According to her daughter, Ruth Coleman, who died on August 2 of lung cancer at age 84, will be remembered for her quietly generous spirit.
“She didn’t like to make a splash,” said her daughter, Roberta Caraway.
But she turned her personal struggles and passions into the basis for significant philanthropy, to Jewish and non-Jewish causes.
After battling breast cancer in the 1980’s, she set up what was then called the Mount Sinai Medical Center’s Ruth Coleman-Ida Soref Breast Cancer Diagnostic Center in Bayside.
When her second husband, David Coleman, died in 1993, she created the David and Ruth Coleman Charitable Foundation.
Over the years she donated millions of dollars to various organizations, including Yeshiva Elementary School, the Jewish Home and Care Center Foundation — Sarah Chudnow Campus, Congregation Beth Jehudah, The Milwaukee Public Library Foundation, the Milwaukee Public Museum, the Task Force on Family Violence and the Milwaukee Symphony Orchestra.
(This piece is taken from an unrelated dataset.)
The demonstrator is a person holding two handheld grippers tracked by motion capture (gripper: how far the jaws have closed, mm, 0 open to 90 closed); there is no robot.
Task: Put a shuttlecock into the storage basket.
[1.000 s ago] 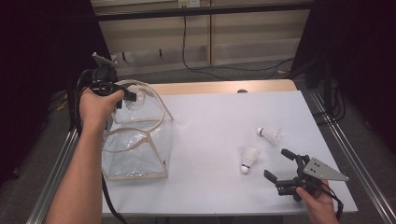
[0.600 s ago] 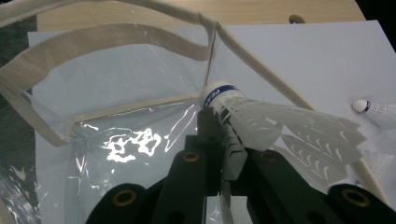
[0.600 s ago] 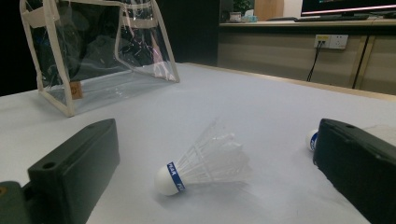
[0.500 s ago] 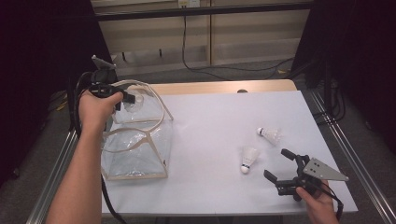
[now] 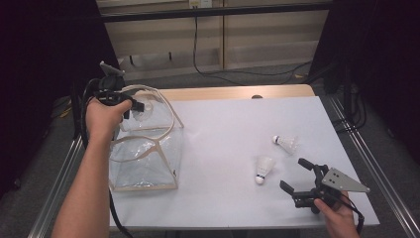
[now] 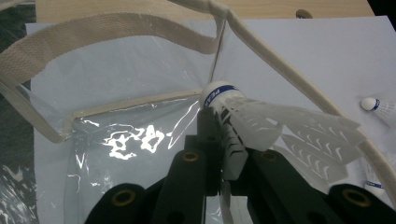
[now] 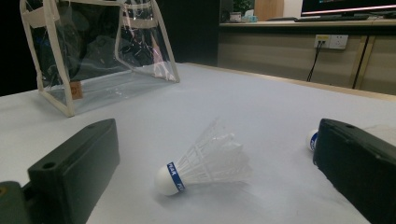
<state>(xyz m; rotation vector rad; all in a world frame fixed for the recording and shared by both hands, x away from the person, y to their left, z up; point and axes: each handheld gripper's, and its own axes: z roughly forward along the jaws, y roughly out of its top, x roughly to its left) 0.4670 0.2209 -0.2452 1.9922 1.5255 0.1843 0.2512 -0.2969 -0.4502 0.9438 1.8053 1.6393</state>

According to Nita L. Corre, president of the Jewish Home and Care Center Foundation, Coleman had “vision and passion” and she was “one of the strong voices in the community to support the renovation of the Jewish Home. She made it a reality.”
Her daughter added that the Jewish home and Yeshiva Elementary School were especially close to her heart.
“She thought it was important to take care of the Jewish elderly because they are forgotten,” said Caraway. “And she thought it was important to bring children up the Jewish way, so that’s why she was involved with YES.”
Born in Milwaukee, Coleman graduated from Washington High School. She attended the University of Wisconsin-Madison for a few years before marrying her first husband, Irving Sklar, who was director of the UW marching band.
In addition to her philanthropic pursuits, Coleman adored playing poker.
She was preceded in death by husbands Irving Sklar in 1965 and David M. Coleman in 1993.
She is survived by daughter Roberta (James) Caraway of Bayside; son Mark (Cookie) Sklar of Phoenix, Ariz.; sister Clarice Turner of Mequon; six grandchildren and nine great-grandchildren.
Rabbi Michel Twerski officiated at services held at Goodman-Bensman Funeral Home on August 3. Burial was in Spring Hill Cemetery.
The family appreciates memorial contributions to the Jewish Home and Care Center or to Yeshiva Elementary School.